In addition to providing notice to users by disclosing detailed information about their data practices, Google and Microsoft also implement the principle of choice by asking users to agree to privacy policies and TOS before processing personal information (e.g. Google, 2014a, 2015b). Moreover, the idea of choice has also been applied more broadly, beyond personal information, to give users options to customise their tracking, data sharing and advertising preferences. For example, in 2010, Google started offering an extension that users could download and add to their web browsers such as Chrome and Internet Explorer not to be tracked by Google’s DoubleClick cookie, which monitors users’ web behaviour for commercial purposes. Google has also created a "My Account" dashboard, where users can see how their data is managed and control their privacy settings in one place, such as turning off location sharing in most of Google’s services. The “Ads Settings” on the dashboard allows users to turn off interest-based advertising from Google’s products such as Maps and Gmail, as well as websites beyond Google.com (Google, 2015a). In 2011, Google also announced that owners of Wi-Fi routers can add “nomap” to the router’s name, which will notify Google that users are opting out of having the names and locations of their routers from being collected and stored in the company’s databases (Google, 2011a). In 2012, Google also joined a select number of companies to enable a Do Not Track system on its browser, however, not by default. When users turn on Do Not Track on Chrome, the system sends out requests with users browsing traffic to notify websites about users’ wish not to be tracked. Whether the websites will cease tracking depends on their willingness to respect users’ requests. Companies have no legal obligation to do so (Google, 2015a).

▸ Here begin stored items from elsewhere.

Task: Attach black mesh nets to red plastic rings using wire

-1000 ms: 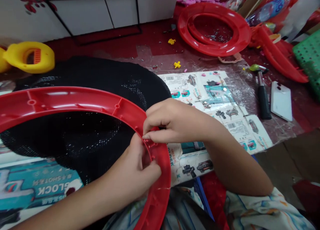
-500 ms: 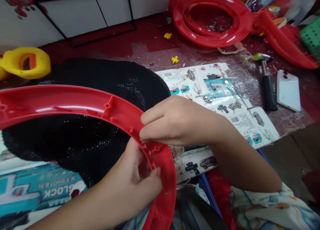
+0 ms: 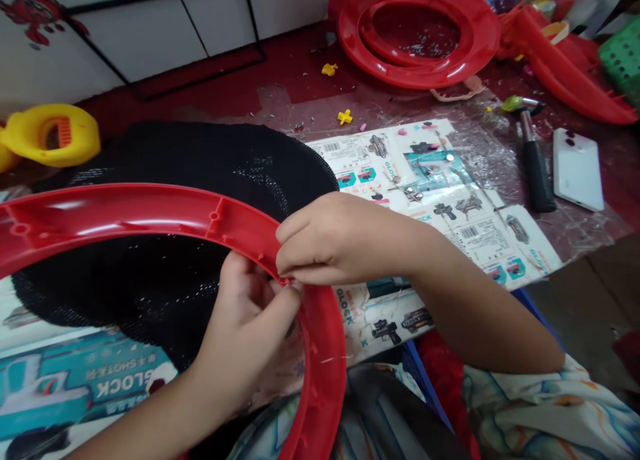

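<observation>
A red plastic ring (image 3: 325,353), its ribbed hollow side facing up, lies across the lower left and over a black mesh fabric (image 3: 195,147). My left hand (image 3: 250,320) grips the ring's inner edge, thumb on top and fingers reaching underneath. Over the hollow channel my right hand (image 3: 330,243) is closed in a pinch close to my left thumb. Whatever sits between the right fingertips is hidden. Small pegs and screw posts stand along the channel.
Beyond my hands lies printed cardboard (image 3: 480,233). A hammer (image 3: 537,160) and a white phone (image 3: 577,170) rest at the right. Another red ring (image 3: 420,77) holds loose small metal bits. A yellow plastic piece (image 3: 80,137) sits at the left.
My left hand has slid up along the inner edge, bringing its thumb up to the right fingertips. My right hand stays pinched at nearly the same place.
</observation>
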Available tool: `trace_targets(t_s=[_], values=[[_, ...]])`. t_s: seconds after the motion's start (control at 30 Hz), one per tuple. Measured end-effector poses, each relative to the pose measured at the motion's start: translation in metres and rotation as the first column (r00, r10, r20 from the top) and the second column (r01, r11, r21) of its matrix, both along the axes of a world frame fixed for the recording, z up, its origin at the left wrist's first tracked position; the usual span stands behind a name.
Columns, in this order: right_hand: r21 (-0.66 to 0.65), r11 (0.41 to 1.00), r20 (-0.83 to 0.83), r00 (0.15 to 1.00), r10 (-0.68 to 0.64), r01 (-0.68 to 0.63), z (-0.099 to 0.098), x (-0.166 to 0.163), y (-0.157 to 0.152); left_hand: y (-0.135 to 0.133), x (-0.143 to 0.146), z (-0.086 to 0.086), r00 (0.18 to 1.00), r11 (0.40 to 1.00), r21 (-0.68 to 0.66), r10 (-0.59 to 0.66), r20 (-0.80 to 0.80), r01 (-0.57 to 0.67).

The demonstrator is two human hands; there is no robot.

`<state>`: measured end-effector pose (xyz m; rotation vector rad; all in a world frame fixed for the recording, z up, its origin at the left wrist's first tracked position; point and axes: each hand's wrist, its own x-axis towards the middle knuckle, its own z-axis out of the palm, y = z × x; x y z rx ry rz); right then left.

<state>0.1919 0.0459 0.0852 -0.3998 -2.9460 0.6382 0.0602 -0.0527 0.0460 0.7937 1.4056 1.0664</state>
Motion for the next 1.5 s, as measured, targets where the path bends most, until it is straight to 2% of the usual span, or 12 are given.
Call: trace_targets(t_s=[0.1,0.2,0.3,0.47,0.67,0.77,0.93,1.1,1.2,1.3,1.4,1.5], values=[[-0.016,1.0,-0.01,1.0,0.006,-0.006,-0.005,-0.002,0.001,0.006,0.003,0.001,0.997,0.999,0.037,-0.006,-0.08,0.009],[-0.012,0.998,-0.065,0.996,-0.055,0.055,-0.008,-0.002,0.002,0.01,0.0,0.003,0.986,0.997,0.077,-0.001,-0.165,0.014],[0.01,0.996,-0.138,0.987,-0.084,0.087,-0.007,0.002,0.004,0.011,-0.005,0.003,0.971,0.995,0.06,-0.066,-0.23,0.082],[0.09,0.996,-0.115,0.993,-0.008,0.019,0.002,0.008,0.005,0.007,-0.008,0.001,0.974,0.989,0.024,-0.142,-0.174,0.148],[0.162,0.986,-0.121,0.992,-0.028,0.047,0.005,0.007,-0.004,-0.002,-0.005,-0.003,0.961,0.974,0.02,-0.219,-0.17,0.225],[0.134,0.99,-0.101,0.994,-0.04,0.053,0.003,0.005,-0.005,-0.007,-0.005,-0.005,0.938,0.955,-0.026,-0.294,-0.185,0.295],[0.021,0.997,-0.076,0.995,-0.071,0.072,0.001,0.003,-0.001,-0.01,-0.005,-0.002,0.938,0.942,0.017,-0.332,-0.095,0.335],[-0.05,0.996,-0.063,0.995,-0.071,0.068,0.006,0.003,-0.002,-0.006,-0.009,0.002,0.954,0.954,-0.033,-0.298,0.04,0.299],[-0.027,0.997,-0.003,0.997,-0.076,0.075,0.007,0.0,-0.005,-0.002,-0.009,0.001,0.982,0.984,-0.034,-0.171,0.086,0.174],[0.043,0.992,0.064,0.99,-0.124,0.122,0.005,-0.004,-0.007,0.003,-0.006,-0.001,0.999,0.999,-0.013,-0.033,-0.019,0.033],[0.168,0.968,0.096,0.974,-0.204,0.187,0.003,-0.005,-0.007,0.006,-0.004,-0.002,0.992,0.998,-0.004,-0.063,-0.108,0.063],[0.238,0.959,0.102,0.977,-0.185,0.156,0.005,-0.001,-0.007,0.007,-0.005,-0.002,0.981,0.995,-0.002,-0.096,-0.171,0.097]])
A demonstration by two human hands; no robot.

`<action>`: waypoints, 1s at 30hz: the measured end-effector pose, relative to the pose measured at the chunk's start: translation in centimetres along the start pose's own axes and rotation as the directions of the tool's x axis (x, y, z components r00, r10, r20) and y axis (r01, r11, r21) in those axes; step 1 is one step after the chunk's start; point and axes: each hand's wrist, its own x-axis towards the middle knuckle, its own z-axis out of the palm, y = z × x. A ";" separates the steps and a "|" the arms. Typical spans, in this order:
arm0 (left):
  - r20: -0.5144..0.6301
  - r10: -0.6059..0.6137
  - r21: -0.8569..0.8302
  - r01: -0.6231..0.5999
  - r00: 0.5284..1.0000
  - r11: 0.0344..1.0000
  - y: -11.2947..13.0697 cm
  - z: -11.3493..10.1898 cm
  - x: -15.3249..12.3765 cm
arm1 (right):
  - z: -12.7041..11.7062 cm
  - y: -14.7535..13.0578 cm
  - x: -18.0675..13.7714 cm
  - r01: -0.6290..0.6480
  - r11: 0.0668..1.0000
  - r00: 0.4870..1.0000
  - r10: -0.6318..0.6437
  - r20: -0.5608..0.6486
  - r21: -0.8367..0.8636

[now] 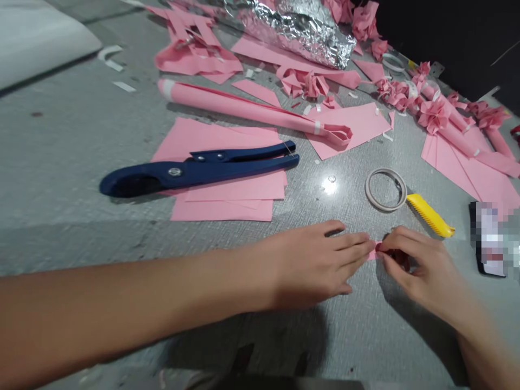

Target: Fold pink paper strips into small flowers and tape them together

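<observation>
My left hand (312, 262) lies flat on the grey table with its fingers stretched out. Its fingertips rest on a small piece of pink paper (373, 253), most of which they cover. From the other side, my right hand (424, 268) pinches the edge of that paper between thumb and fingers. Just beyond the right hand are a narrow roll of tape (368, 192) and a yellow utility knife (431, 215). Farther left, a dark blue tool (239, 168) with two long arms and a thin wire across its tips lies over stacked pink paper sheets (227, 209).
A long pink paper roll (244, 111) lies behind the blue tool. Crumpled foil (300, 35) sits at the back, with pink paper flowers (435, 116) on the right. A phone (482, 244) lies at the right edge, a white sheet (40, 40) at the far left.
</observation>
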 end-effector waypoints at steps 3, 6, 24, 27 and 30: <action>0.004 0.001 0.006 -0.001 1.000 1.000 0.0 0.0 0.0 | -0.1 0.3 -0.2 0.038 0.999 0.999 -0.039 -0.005 -0.038; 0.003 0.005 0.012 -0.005 1.000 1.000 0.0 0.0 0.0 | -0.2 0.6 -0.8 0.083 0.990 0.997 -0.082 0.015 -0.113; -0.083 0.011 -0.031 -0.014 0.997 0.999 -0.2 -0.3 0.2 | -0.9 -2.1 -0.3 0.325 0.678 0.944 -0.199 0.262 -0.659; -0.112 0.016 -0.033 -0.020 0.994 0.999 -0.2 -0.4 0.2 | -0.9 -2.5 0.1 0.343 0.627 0.938 -0.190 0.290 -0.700; -0.129 0.018 -0.037 -0.022 0.992 0.999 -0.2 -0.5 0.2 | -0.9 -2.7 0.5 0.365 0.595 0.929 -0.181 0.323 -0.716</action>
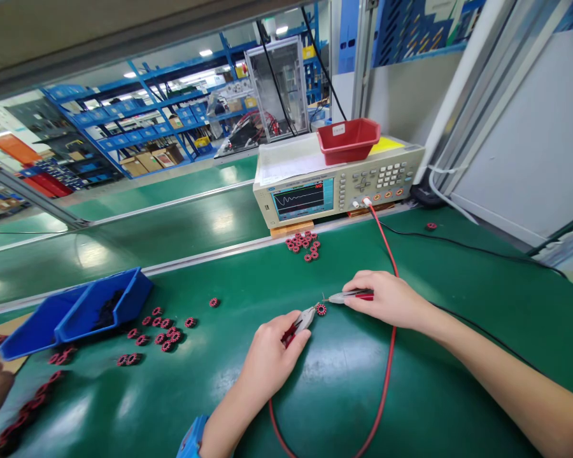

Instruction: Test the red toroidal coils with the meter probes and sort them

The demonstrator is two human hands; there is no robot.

Microsoft followed a similar path in implementing privacy choice controls in its services. In 2009, the company also added private browsing feature in Internet Explorer 8, and its versions that followed after. Microsoft has also had cookie control options enabled in its browser since the early 2000s (Microsoft, 2000, 2008). In 2011, Microsoft’s browser Internet Explorer featured a tool called Tracking Protection, which enabled users to opt out of being tracked by cookies and other technologies by the websites they visited. When a user turns on the Tracking Protection, they can either download or create a personalised list of third-party websites that will be prevented from collecting user data (Microsoft, 2010, 2011). In addition, Microsoft has been a long-time supporter of the Do Not Track standard (Microsoft, 2015f). Like Google, Microsoft also created a dashboard where users can turn off personalised advertising from Microsoft’s Windows and its applications, and from all other services that customers use with their Microsoft account (Microsoft, 2015a).

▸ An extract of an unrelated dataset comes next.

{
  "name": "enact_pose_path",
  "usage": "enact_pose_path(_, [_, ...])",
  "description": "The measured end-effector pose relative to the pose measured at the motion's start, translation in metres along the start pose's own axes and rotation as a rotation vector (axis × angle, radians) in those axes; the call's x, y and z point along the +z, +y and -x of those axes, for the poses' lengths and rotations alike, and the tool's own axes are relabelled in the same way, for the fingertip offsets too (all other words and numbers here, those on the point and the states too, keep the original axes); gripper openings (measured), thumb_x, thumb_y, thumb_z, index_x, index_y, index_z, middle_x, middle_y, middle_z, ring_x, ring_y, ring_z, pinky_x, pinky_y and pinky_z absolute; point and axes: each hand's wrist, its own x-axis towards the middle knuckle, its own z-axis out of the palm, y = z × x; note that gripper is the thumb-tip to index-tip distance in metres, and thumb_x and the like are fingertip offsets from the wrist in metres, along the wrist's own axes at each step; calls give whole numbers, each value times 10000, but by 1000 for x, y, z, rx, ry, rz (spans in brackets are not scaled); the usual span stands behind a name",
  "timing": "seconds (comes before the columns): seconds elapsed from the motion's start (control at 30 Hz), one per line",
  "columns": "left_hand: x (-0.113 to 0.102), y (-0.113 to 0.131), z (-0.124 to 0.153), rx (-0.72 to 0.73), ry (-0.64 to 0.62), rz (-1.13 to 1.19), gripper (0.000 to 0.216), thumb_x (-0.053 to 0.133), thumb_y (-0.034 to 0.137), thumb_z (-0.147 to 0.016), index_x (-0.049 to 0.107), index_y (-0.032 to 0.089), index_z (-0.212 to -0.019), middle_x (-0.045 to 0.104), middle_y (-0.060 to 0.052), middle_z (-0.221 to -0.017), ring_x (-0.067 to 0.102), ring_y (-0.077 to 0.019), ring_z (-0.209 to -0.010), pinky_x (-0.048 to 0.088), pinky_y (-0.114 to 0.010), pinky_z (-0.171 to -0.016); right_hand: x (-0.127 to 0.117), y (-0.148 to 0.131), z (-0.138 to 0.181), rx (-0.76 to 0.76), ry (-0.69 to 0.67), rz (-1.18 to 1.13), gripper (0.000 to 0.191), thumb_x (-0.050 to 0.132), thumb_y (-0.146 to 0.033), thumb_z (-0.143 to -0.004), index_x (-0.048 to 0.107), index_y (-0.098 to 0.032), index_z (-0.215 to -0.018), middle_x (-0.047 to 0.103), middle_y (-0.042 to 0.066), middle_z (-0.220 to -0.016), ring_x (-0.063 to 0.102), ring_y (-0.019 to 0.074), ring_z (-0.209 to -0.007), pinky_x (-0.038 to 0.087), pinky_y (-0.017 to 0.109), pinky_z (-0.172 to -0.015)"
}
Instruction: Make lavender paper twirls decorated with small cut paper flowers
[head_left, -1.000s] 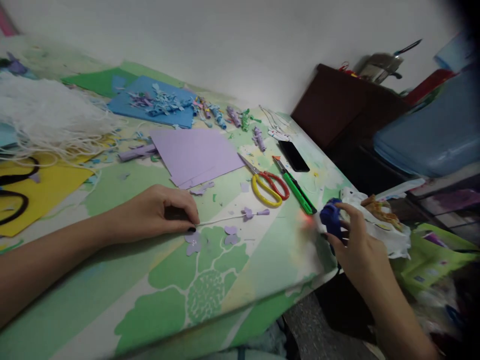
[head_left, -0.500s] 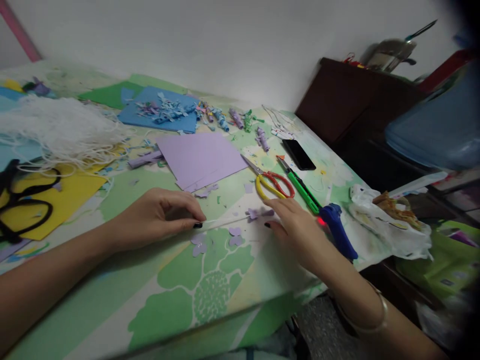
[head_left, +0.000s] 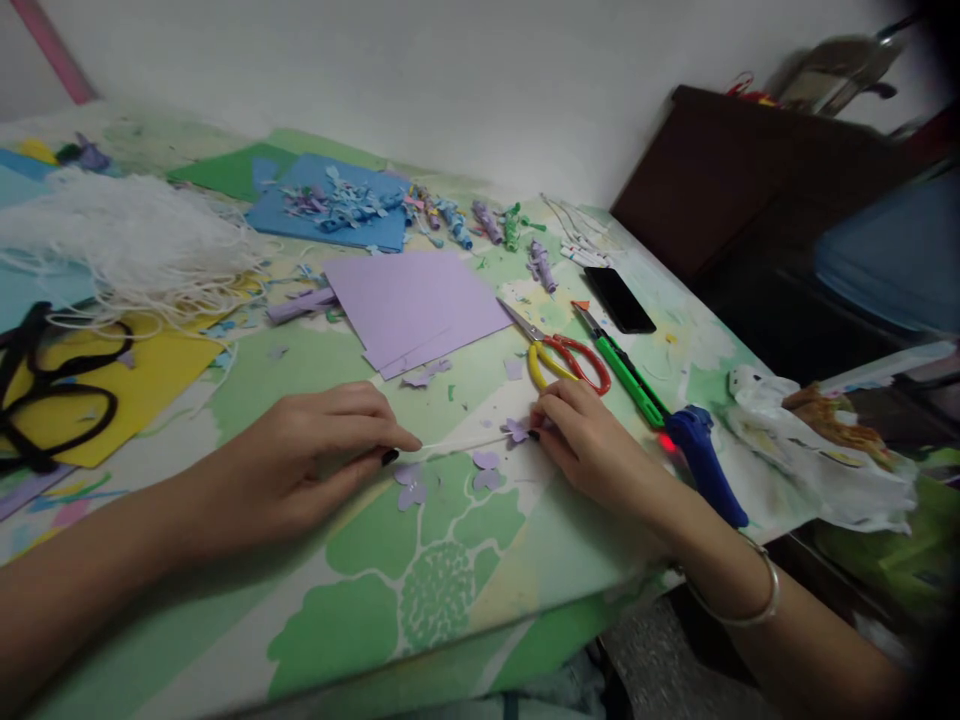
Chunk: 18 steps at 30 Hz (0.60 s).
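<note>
My left hand point(head_left: 322, 455) rests on the table, its thumb and forefinger pinched on one end of a thin white wire point(head_left: 465, 445). The wire lies across the green patterned tablecloth point(head_left: 420, 590). My right hand point(head_left: 589, 440) has its fingers curled and pinched on a small purple flower piece point(head_left: 516, 431) at the wire's other end. Two loose purple flower cutouts, one point(head_left: 411, 485) and another point(head_left: 487, 468), lie just below the wire. A blue glue gun point(head_left: 705, 460) with a red light lies to the right of my right hand.
Yellow-and-red scissors point(head_left: 559, 360), a green utility knife point(head_left: 626, 370) and a black phone point(head_left: 619, 300) lie beyond my right hand. Purple paper sheets point(head_left: 412, 305), blue paper with scraps point(head_left: 330, 210), white string point(head_left: 112, 240) and yellow paper point(head_left: 112, 385) cover the back. A crumpled white bag point(head_left: 817, 450) sits at the right edge.
My right hand left the blue glue gun on the table at the right and came left to the purple flower piece on the wire. My left hand stayed pinched on the wire.
</note>
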Motion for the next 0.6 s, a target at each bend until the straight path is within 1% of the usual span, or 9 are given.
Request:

Table 1: Privacy choice by Google and Microsoft
Choice via opt-in and opt-out tools and consent   Google Microsoft
Location information Wi-Fi data opt-out NA
  Centralised opt-out
Personal information TOS and privacy policy consent
Tracking Do Not Track opt-in
  No tracking browser extensions opt-in
  Incognito browsing opt-in
  Browser cookie opt-out
Interest-based advertising Centralised opt-out

This brief overview demonstrates that Google and Microsoft have codified notice and choice into their policies and added privacy control tools to enable users to customise their privacy preferences. Undoubtedly, these changes can be valuable in some contexts but they have had no substantial impact on users’ ability to stay anonymous, control uses of information about themselves, and minimise many potential risks such as inhibition of expression, information inequality, profiling, discrimination, etc. First of all, not all users read policies to give their informed consent to intermediaries (e.g. Smith, 2014). Second, privacy policies do not capture privacy implications of intermediaries’ ever growingly complex data practices such as the extent of data flows among devices, platforms, advertising networks, and third parties. Third, while users may give consent to the practices of intermediaries at the time of registration, intermediaries reserve the right to make changes to their policies without asking users’ consent again, greatly undermining the purpose of consent. Moreover, the dichotomy between personal and non-personal information is misleading. Even anonymised data sets can be deanonymised to reveal information about specific individuals (Mayer-Schönberger & Cukier, 2013; Ohm, 2010).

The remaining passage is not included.